Teste de Redução de Nitrato em Bactérias para Descobrir a Capacidade de Reduzir Nitratos

Leia este artigo para aprender sobre o desempenho do teste de redução de nitrato em bactérias para descobrir sua capacidade de reduzir os nitratos!

Princípio:

Algumas bactérias têm a capacidade de reduzir os nitratos, pois podem produzir a enzima 'nitrato redutase'.

Esta enzima, na presença de doadores de elétrons adequados, reduz os nitratos (N0 ₃ ^- ) a nitritos (N0 ₂ ^- ). A presença de N0 ₂ ^- é indicada pelo ácido sulfanílico e a-naftilamina, que mudam de cor para vermelho.

No teste de redução de nitrato, a bactéria teste é cultivada em meio caldo contendo nitrato (N0 ₃ ^- ). Se a bactéria tem a capacidade de reduzir os nitratos, o caldo adquire uma cor vermelha com a adição de ácido sulfanílico e a-naftilamina.

Se a cor vermelha não for produzida, isso indica que N0 ₃ ^- não é reduzido pelas bactérias ou a bactéria produz enzima redutase de nitrato altamente potente, que reduz rapidamente N0 ₃ ^- além de N0 ₂ ^- para NH3 e N2. Para confirmar isso, uma pequena quantidade de pó de zinco é adicionada, o que reduz o NO ₃ ^-, se disponível no meio, para N0 ₂ ^-, produzindo assim a cor vermelha.

Assim, se a cor vermelha é produzida, indica que N0 ₃ ^- está presente no meio inalterado e as bactérias não têm a capacidade de reduzir os nitratos. Se a cor vermelha não for produzida, isso indica que o N0 ₃ ^- foi reduzido para além de N0 ₂ ^- para NH3 e N2 e a bactéria tem a capacidade de reduzir os nitratos.

Materiais requisitados:

Tubos de ensaio, frasco cônico, tampões de algodão, alça de inoculação, autoclave, bico de borbulhar, câmara de fluxo laminar, jarra, incubadora, caldo de nitrato, pó de zinco, reagente de nitrato Solução A, reagente de nitrato Solução B, colônias isoladas ou culturas puras de bactérias.

Procedimento:

1. Os ingredientes do meio de caldo de nitrato (contendo nitrato como componente principal) ou o pó pronto a perfazer necessário para 100 ml do caldo são pesados e dissolvidos em 100 ml de água destilada num balão cónico de 250 ml, agitando e agitando ( Figura 7.10).

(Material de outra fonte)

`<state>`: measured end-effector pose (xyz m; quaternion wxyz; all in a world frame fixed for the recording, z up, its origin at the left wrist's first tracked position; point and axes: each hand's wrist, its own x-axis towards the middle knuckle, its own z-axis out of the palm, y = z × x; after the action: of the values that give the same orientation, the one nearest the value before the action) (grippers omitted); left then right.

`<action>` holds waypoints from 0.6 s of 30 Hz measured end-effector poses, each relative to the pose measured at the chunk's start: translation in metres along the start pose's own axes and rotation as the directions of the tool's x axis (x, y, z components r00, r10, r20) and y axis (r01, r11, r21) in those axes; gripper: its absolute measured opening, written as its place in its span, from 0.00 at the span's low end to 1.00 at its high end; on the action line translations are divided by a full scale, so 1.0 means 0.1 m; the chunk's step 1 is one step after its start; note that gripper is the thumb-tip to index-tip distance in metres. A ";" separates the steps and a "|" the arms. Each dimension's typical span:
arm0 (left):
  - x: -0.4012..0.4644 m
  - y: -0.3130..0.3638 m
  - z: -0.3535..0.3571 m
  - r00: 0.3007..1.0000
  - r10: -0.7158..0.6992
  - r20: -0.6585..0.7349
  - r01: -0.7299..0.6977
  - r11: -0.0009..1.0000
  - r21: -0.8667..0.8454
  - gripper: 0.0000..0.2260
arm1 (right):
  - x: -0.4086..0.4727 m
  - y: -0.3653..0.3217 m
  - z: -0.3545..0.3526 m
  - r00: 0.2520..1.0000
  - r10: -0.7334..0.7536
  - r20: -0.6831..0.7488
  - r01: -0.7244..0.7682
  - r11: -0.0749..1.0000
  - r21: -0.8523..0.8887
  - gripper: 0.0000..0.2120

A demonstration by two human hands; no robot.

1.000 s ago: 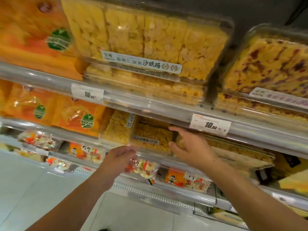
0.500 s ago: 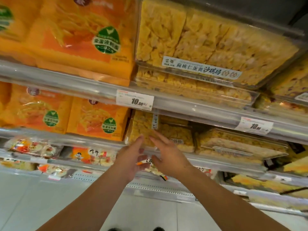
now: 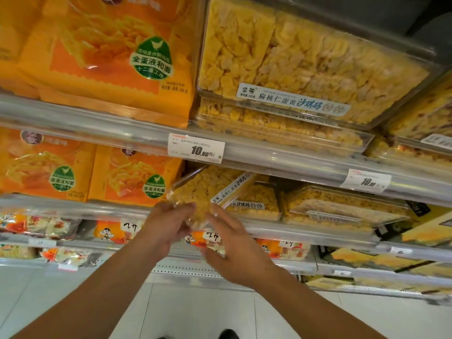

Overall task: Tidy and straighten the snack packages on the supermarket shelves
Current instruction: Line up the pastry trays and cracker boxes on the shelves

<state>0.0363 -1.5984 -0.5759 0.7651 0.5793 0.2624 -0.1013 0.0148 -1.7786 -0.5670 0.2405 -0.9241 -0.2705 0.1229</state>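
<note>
Hands together, my left hand (image 3: 168,226) and right hand (image 3: 234,243) grip a tilted clear snack box (image 3: 208,192) at the middle shelf (image 3: 305,231).

The lower corner of the tilted clear snack box (image 3: 208,189) is hidden behind the left hand (image 3: 166,223) and right hand (image 3: 234,241), so its grip cannot be made out. The price tag (image 3: 196,148) shows small print too blurred to read. The orange bags (image 3: 102,52) are cut off by the top and left edges.
</note>
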 end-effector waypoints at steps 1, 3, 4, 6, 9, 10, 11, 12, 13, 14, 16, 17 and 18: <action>0.01 0.06 -0.03 0.999 0.038 -0.005 -0.038 0.999 0.032 0.04 | -0.01 0.07 -0.08 0.999 0.029 -0.014 -0.029 1.000 -0.003 0.33; 0.03 0.19 -0.09 0.993 0.114 0.000 -0.113 0.985 0.127 0.08 | 0.03 0.24 -0.31 0.991 0.087 -0.099 -0.092 0.994 -0.050 0.32; 0.04 0.26 -0.12 0.988 0.153 0.020 -0.154 0.970 0.189 0.10 | 0.06 0.32 -0.45 0.983 0.107 -0.152 -0.123 0.987 -0.103 0.31; 0.10 0.36 -0.18 0.973 0.220 0.073 -0.232 0.921 0.312 0.14 | 0.14 0.46 -0.72 0.963 0.171 -0.211 -0.219 0.947 -0.235 0.31; 0.17 0.45 -0.24 0.949 0.281 0.140 -0.314 0.856 0.411 0.16 | 0.27 0.61 -1.03 0.914 0.371 -0.162 -0.404 0.810 -0.426 0.24; 0.19 0.47 -0.24 0.940 0.303 0.156 -0.341 0.837 0.427 0.17 | 0.31 0.63 -1.10 0.891 0.433 -0.134 -0.442 0.762 -0.474 0.22; 0.21 0.48 -0.25 0.930 0.325 0.171 -0.368 0.823 0.432 0.18 | 0.34 0.65 -1.16 0.875 0.470 -0.114 -0.458 0.727 -0.512 0.21; 0.23 0.49 -0.25 0.921 0.343 0.182 -0.388 0.818 0.424 0.20 | 0.37 0.66 -1.20 0.866 0.490 -0.098 -0.460 0.704 -0.542 0.21; 0.26 0.49 -0.25 0.915 0.355 0.191 -0.403 0.819 0.409 0.20 | 0.40 0.67 -1.22 0.860 0.503 -0.087 -0.459 0.689 -0.561 0.22; 0.28 0.48 -0.25 0.911 0.363 0.197 -0.412 0.820 0.396 0.21 | 0.43 0.68 -1.24 0.854 0.515 -0.072 -0.460 0.683 -0.568 0.23; 0.33 0.44 -0.23 0.903 0.383 0.195 -0.430 0.813 0.393 0.20 | 0.47 0.72 -1.26 0.830 0.557 -0.023 -0.493 0.714 -0.497 0.23; 0.35 0.42 -0.22 0.897 0.402 0.184 -0.441 0.797 0.412 0.19 | 0.48 0.74 -1.26 0.813 0.583 0.007 -0.527 0.740 -0.417 0.22; 0.37 0.39 -0.20 0.886 0.433 0.165 -0.457 0.764 0.456 0.19 | 0.48 0.75 -1.27 0.798 0.602 0.034 -0.556 0.756 -0.346 0.21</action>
<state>0.0801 -1.5621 -0.5660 0.6043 0.7941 0.0649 0.0065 0.1331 -1.8551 -0.5014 0.0183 -0.9771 -0.0035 0.2119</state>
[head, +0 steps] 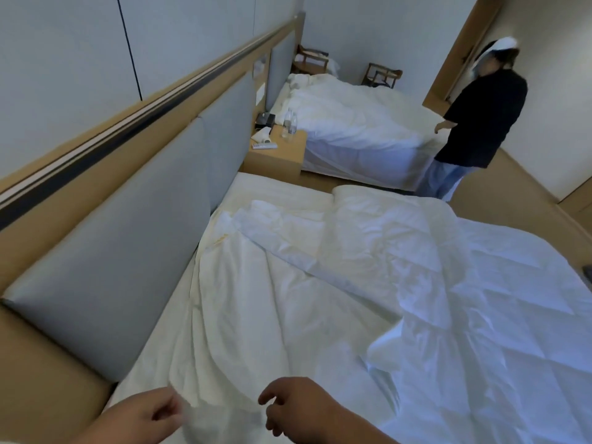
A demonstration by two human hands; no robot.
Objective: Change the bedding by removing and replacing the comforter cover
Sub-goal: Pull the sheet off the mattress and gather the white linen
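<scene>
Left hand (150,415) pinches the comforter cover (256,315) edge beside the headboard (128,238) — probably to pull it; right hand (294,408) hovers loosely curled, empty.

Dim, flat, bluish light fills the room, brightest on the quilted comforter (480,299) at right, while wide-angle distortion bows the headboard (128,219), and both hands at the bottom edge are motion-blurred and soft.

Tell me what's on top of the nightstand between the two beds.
The nightstand carries two clear water bottles, a dark box, a white cup lying on its side and a remote control. Whether anything sits behind the box cannot be seen.
</scene>
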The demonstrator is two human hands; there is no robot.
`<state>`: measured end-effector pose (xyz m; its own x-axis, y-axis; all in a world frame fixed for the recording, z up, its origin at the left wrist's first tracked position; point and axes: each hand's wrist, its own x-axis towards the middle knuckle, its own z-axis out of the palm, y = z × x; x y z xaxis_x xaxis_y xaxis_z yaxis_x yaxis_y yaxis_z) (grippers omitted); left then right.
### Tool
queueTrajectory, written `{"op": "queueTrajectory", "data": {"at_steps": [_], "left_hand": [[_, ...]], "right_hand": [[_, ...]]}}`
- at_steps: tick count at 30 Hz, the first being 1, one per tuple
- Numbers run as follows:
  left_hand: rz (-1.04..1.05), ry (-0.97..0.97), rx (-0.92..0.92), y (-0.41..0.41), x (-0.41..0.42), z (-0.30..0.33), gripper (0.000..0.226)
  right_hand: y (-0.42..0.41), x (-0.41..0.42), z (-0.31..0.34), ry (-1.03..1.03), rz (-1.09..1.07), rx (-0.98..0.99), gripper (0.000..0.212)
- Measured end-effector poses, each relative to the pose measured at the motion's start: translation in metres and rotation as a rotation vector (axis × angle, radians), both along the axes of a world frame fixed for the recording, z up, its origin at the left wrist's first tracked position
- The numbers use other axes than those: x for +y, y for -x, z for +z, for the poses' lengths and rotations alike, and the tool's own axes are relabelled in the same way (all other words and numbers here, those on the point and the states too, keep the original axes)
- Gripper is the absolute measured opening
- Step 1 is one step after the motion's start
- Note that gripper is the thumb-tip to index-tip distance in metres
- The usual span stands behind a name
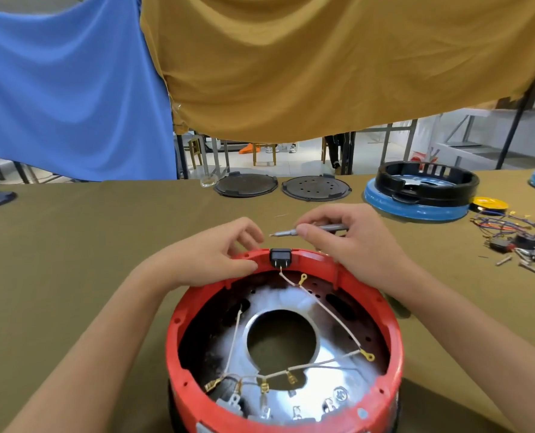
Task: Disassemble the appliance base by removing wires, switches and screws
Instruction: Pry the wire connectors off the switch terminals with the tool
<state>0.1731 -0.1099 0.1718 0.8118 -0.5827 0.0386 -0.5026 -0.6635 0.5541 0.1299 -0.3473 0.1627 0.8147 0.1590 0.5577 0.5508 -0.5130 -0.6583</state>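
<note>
Fingers first: the right hand (350, 242) is curling round a slim grey screwdriver (310, 230), thumb pinching the shaft so the tip is pointing left, hovering just beyond the far rim. The left hand (219, 254) is pinching the far edge of the red appliance base (178, 326), thumb on the inner side and fingers bent over the outside, right beside the black switch (280, 257) that's sitting clipped into the rim.

My guess is the switch is what's coming out now. One white wire (322, 310) is still hanging off its terminal and trailing down into the bowl, so I'd be pulling that spade connector off before prying, and keeping the left hand bracing the rim so the shell isn't flexing. Levering gently at the clip tabs with the driver tip looks like the way, rather than forcing the body.

Further out, the base is sitting near the person on the olive table (72, 245), with a pile of loose wires and switches (516, 235) lying far right.
</note>
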Motion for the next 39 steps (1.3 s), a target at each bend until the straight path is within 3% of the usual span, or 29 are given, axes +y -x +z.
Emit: {"op": "queueTrajectory", "data": {"at_steps": [4,7,14,17,24,39], "left_hand": [[-0.043,-0.009,-0.054,-0.007,-0.002,-0.004,0.019],[-0.046,0.021,-0.053,-0.01,-0.007,-0.002,0.021],[-0.088,0.057,-0.037,0.002,0.0,0.0,0.026],[-0.107,0.02,-0.052,0.011,0.002,0.005,0.014],[-0.117,-0.103,-0.091,0.015,-0.009,0.0,0.017],[-0.125,-0.069,-0.077,0.015,-0.009,-0.003,0.018]], "right_hand": [[0.004,0.0,0.0,-0.078,0.083,0.066,0.003],[0.003,-0.004,0.006,-0.185,0.131,0.104,0.003],[0.007,-0.005,-0.007,-0.204,0.099,0.097,0.004],[0.007,-0.002,-0.011,-0.24,0.099,0.093,0.017],[0.011,0.005,-0.011,-0.01,0.006,-0.003,0.019],[0.02,0.005,-0.006,0.358,0.022,-0.226,0.017]]}}
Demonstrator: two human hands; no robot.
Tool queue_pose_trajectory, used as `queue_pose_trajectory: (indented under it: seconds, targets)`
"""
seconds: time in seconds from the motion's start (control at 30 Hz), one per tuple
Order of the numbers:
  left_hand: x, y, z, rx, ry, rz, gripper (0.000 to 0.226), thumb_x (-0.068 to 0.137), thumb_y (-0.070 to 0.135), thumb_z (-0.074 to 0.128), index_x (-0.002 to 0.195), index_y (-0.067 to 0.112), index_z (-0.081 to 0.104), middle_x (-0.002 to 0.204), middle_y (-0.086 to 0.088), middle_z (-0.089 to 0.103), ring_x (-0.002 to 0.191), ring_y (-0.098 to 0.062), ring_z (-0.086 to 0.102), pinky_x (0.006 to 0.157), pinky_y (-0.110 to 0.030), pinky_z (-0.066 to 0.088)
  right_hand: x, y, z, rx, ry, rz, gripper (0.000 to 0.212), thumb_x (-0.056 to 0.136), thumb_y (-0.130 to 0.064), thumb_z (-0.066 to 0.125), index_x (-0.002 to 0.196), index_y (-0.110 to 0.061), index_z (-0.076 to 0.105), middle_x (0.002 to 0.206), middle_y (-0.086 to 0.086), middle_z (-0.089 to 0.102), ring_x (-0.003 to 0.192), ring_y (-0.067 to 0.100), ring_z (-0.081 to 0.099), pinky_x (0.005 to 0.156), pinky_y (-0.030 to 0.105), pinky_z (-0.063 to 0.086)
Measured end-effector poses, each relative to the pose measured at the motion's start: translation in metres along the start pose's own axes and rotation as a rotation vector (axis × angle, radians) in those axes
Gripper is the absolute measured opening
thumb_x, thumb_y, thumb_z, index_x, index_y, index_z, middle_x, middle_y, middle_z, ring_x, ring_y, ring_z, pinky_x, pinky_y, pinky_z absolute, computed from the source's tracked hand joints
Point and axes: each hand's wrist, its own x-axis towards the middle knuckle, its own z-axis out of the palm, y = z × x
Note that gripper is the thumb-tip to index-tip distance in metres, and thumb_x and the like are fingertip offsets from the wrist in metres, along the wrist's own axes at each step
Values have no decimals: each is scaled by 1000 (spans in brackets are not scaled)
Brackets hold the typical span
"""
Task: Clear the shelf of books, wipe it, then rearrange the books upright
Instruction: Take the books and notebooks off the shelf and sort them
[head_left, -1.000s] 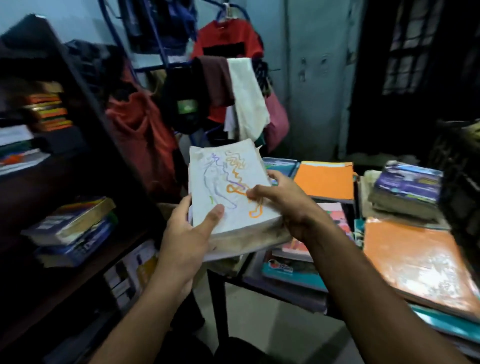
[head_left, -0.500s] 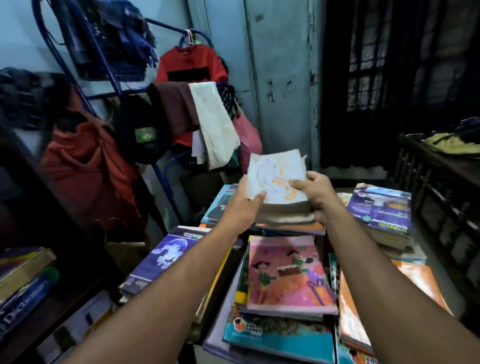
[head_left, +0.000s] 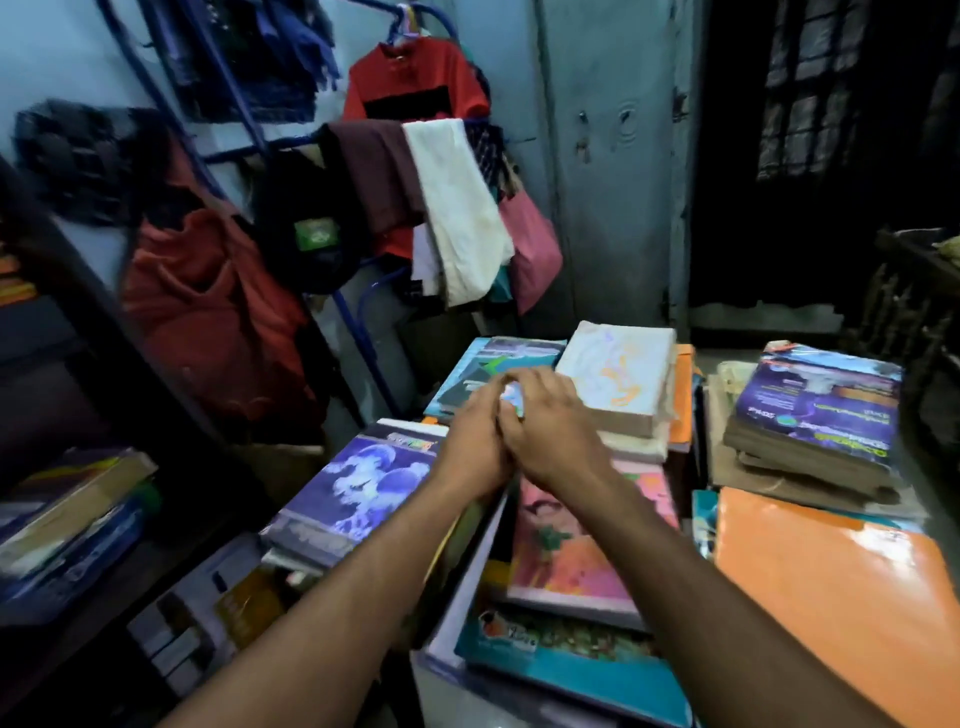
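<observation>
Shelf (head_left: 78, 322): a dark unit is seen at the left edge; a few books (head_left: 67, 525) are left lying flat on its lower board
Clothes rack (head_left: 228, 150): a blue frame is seen behind the table, hung with a red shirt (head_left: 415, 78), a cream cloth (head_left: 457, 208) and other garments
Table stacks: flat piles of books are spread over the surface at centre and right; the table itself is mostly covered
Orange folder (head_left: 831, 597): laid flat at the near right, on top of its pile
Purple-cover stack (head_left: 815, 410): placed at the far right, upper cover purple and blue
Pink picture book (head_left: 576, 551): laid flat at centre, partly crossed by the right forearm
Blue cloud-cover book (head_left: 363, 483): laid on the left pile, near the table's left edge
Scribbled white book (head_left: 618, 374): set flat on the far centre pile, touched by neither hand
Left hand (head_left: 475, 447): held against the right hand above the piles; fingers blurred, so the grip cannot be told
Right hand (head_left: 545, 426): fingers curled beside the left hand; a small pale object shows between them, and whether it is pinched cannot be told
</observation>
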Motion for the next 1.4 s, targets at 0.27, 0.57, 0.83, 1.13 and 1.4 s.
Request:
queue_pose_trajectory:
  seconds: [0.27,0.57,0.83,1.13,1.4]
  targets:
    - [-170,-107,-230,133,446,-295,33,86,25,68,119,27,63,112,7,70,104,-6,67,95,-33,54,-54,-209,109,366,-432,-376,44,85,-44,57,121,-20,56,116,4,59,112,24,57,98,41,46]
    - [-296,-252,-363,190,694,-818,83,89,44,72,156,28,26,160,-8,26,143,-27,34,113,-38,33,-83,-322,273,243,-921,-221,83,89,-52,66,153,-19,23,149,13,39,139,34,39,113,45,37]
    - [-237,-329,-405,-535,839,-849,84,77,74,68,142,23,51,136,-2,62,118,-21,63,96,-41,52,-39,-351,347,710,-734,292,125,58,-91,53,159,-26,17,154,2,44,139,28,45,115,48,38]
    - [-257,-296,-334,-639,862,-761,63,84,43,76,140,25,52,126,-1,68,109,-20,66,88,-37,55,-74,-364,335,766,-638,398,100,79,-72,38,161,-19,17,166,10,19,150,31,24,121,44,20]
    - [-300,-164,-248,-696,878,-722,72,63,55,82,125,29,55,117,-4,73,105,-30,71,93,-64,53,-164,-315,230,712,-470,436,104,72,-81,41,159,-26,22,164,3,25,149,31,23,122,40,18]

2. Seu pH é determinado usando um papel de pH ou medidor de pH e ajustado para 7, 2 usando 0, 1 N HCI se é mais ou usando 0, 1N NaOH se é menor. O frasco é aquecido, se necessário, para dissolver completamente os ingredientes.

3. O caldo é distribuído em cinco tubos de ensaio (aproximadamente 10 ml cada), tapado com algodão, coberto com papel craft e amarrado com fio ou elástico.

4. Os tubos de caldo são esterilizados a 121 ° C (15 psi de pressão) por 15 minutos em autoclave.

5. Os tubos de caldo são deixados a arrefecer até à temperatura ambiente.

6. As bactérias de teste são inoculadas assepticamente, preferivelmente em uma câmara de fluxo laminar, no caldo com a ajuda de uma alça de inoculação esterilizada sobre a chama de bunsen. O laço é esterilizado após cada inoculação.

7. Os tubos de caldo inoculados são incubados a 37 ° C durante 48 horas numa incubadora.

8. 0, 5 ml de cada reagente de nitrato A solução A (contendo ácido sulfanílico) e o reagente de nitrato A solução B (contendo a-naftilamina) é adicionada a cada tubo de ensaio, bem agitada e a mudança de cor é observada após 15 minutos.